‘Berlin Alexanderplatz’, het magnum opus van Rainer Werner Fassbinder, is ruim 25 jaar na de eerste uitzending eindelijk uit op dvd, in een gerestaureerde versie. Wat door het boulevardblad ‘Bild’ bij de eerste uitzending ‘het grootste bankroet uit de Duitse televisiegeschiedenis’ werd genoemd, schittert daarmee als nooit tevoren. Verslag van een marathonzitting.

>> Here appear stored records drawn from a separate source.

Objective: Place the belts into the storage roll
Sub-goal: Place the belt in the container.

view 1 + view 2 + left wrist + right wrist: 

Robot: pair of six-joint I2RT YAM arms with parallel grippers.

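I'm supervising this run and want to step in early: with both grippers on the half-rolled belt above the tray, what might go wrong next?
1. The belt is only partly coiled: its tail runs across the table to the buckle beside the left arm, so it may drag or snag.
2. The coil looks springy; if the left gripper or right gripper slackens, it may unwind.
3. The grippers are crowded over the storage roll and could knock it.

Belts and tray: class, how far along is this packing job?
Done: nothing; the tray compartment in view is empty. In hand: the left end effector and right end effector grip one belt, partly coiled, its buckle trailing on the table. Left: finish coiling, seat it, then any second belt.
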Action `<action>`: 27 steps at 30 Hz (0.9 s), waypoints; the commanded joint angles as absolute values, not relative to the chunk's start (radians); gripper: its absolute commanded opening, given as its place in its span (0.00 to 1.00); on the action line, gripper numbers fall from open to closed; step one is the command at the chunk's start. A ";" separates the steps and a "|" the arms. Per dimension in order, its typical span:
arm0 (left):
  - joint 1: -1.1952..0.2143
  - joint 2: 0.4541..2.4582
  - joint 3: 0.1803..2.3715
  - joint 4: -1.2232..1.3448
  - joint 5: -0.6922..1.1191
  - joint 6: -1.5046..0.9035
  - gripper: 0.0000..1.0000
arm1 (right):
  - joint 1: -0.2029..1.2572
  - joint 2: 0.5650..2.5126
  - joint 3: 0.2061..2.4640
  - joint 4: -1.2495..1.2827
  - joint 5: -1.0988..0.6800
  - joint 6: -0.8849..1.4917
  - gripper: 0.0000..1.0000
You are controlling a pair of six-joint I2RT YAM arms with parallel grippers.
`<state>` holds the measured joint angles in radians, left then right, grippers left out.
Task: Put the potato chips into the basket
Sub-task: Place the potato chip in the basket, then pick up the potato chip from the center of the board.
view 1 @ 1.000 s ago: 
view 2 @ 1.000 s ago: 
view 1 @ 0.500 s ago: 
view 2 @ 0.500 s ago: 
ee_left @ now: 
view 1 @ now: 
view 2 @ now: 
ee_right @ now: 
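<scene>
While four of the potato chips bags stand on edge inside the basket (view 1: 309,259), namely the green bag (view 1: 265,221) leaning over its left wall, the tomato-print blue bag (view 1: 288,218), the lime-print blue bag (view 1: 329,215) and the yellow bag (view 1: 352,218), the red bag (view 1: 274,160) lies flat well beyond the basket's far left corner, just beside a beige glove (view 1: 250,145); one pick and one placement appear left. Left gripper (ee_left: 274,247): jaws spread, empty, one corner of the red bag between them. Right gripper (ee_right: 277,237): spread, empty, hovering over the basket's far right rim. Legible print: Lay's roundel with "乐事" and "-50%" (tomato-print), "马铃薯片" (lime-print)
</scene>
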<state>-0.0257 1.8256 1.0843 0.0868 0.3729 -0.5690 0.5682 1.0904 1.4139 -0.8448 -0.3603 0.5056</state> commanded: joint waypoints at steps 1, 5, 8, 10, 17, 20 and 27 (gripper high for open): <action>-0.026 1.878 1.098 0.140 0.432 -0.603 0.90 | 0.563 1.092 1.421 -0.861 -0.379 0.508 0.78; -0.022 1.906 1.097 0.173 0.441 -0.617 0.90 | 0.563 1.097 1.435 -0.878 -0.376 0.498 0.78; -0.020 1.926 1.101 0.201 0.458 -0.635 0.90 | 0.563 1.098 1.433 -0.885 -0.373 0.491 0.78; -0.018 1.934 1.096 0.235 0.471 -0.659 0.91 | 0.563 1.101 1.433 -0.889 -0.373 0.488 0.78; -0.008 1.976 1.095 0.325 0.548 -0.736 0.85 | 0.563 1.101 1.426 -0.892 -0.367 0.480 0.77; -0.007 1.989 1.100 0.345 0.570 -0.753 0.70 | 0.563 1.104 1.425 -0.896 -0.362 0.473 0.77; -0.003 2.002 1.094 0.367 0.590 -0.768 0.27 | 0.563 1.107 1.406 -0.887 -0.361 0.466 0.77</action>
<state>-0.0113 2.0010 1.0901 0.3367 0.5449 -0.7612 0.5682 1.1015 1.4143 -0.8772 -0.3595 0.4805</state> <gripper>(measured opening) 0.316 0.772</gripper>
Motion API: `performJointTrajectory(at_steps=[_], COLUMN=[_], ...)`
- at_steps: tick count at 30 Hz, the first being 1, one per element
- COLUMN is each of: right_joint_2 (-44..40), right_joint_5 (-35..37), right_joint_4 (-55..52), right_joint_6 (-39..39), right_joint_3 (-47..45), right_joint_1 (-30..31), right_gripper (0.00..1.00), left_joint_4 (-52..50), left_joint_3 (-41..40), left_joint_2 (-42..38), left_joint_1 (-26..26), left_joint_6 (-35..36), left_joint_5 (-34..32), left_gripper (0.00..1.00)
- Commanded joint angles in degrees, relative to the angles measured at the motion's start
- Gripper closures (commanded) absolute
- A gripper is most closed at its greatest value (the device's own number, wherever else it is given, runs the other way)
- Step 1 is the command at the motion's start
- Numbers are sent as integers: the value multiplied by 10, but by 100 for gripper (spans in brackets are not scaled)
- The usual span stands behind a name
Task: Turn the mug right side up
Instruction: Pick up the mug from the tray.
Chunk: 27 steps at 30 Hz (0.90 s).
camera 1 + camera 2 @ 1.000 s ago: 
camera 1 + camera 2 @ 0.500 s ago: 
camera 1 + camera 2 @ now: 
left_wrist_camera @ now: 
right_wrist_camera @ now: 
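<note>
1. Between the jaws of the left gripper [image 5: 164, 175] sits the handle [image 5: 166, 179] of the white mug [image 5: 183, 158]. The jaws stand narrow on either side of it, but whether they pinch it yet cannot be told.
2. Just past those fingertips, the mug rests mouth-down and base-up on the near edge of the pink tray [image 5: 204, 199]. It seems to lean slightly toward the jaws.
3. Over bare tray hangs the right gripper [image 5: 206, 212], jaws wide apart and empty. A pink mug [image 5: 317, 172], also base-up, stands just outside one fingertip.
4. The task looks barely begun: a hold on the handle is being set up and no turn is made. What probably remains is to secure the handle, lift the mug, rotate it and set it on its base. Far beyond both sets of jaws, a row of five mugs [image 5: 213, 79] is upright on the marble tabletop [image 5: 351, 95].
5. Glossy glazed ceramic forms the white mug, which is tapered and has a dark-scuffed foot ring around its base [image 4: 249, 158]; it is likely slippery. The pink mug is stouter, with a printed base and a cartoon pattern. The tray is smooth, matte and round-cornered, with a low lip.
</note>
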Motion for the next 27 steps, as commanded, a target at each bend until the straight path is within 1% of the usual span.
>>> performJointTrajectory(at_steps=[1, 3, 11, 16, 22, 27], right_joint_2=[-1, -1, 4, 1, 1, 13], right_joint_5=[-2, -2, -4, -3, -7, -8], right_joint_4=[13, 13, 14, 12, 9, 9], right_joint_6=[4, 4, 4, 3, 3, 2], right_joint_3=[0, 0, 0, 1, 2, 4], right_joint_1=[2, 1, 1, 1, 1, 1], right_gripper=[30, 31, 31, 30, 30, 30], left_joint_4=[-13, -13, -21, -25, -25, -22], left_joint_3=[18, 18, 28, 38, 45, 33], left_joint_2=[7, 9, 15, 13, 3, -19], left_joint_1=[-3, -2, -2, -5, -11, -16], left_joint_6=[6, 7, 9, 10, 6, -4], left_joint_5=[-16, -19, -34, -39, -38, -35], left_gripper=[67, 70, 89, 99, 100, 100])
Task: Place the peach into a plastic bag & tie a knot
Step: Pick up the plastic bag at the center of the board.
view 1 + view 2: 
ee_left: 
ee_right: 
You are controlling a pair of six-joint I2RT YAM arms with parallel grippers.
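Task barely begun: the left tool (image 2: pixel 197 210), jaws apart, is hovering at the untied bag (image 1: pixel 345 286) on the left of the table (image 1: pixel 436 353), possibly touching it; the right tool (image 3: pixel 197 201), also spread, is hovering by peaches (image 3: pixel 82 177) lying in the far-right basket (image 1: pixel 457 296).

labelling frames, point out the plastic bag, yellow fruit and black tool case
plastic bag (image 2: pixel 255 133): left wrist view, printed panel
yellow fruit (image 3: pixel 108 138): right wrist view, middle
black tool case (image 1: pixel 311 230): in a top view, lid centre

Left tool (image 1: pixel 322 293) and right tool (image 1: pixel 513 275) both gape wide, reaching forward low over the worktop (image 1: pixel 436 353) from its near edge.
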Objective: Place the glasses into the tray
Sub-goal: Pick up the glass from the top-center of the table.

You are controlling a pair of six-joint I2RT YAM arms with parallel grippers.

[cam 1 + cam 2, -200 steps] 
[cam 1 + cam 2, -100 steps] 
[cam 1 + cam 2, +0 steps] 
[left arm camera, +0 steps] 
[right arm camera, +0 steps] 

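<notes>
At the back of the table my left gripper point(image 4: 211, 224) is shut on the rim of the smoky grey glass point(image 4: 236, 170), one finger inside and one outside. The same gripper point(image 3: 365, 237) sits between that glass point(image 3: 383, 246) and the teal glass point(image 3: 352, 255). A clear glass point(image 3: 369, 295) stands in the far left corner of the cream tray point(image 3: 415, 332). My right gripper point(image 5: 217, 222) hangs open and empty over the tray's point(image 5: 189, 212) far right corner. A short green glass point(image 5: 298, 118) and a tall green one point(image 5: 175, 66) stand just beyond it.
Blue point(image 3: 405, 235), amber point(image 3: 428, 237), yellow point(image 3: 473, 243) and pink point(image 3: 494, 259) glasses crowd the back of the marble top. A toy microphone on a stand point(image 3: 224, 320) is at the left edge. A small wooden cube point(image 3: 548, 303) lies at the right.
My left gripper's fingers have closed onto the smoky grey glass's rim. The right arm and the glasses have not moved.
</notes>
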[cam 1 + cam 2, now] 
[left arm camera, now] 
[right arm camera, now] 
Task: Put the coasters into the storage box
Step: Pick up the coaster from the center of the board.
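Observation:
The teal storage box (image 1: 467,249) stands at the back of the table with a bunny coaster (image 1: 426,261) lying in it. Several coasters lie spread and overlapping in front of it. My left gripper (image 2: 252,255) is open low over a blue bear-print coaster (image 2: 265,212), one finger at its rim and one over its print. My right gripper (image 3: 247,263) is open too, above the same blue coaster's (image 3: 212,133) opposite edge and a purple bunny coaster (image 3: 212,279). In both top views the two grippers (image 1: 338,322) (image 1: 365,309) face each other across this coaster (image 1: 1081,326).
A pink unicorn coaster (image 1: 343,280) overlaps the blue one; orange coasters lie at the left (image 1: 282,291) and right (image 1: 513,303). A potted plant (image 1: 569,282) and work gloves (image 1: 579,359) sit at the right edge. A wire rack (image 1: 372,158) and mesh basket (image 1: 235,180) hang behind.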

Een man wordt ontslagen uit de gevangenis. De poort zwaait open, hij knippert met zijn ogen tegen het felle licht en duwt zijn handen tegen zijn oren om het lawaai van de straat weg te houden. De ex-gevangene wil terug naar zijn vertrouwde cel, maar de cipier, die deze situatie duidelijk al vaker heeft meegemaakt, duwt hem zachtjes naar buiten. De poort gaat dicht en dan komt een tussentitel in beeld, met grote zwarte gotische letters: ‘Die Strafe beginnt’, een zinnetje dat zelfs voor compleet Duits-onkundigen weinig aan de verbeelding overlaat. Nee, wie Berlin Alexanderplatz in de dvd-speler steekt met het vooroordeel dat het monstre sacré van Rainer Werner Fassbinder een 15 uur durende brok experimentele en moeilijke televisie is, zal die eerste vijf minuten weinig bemoedigend vinden.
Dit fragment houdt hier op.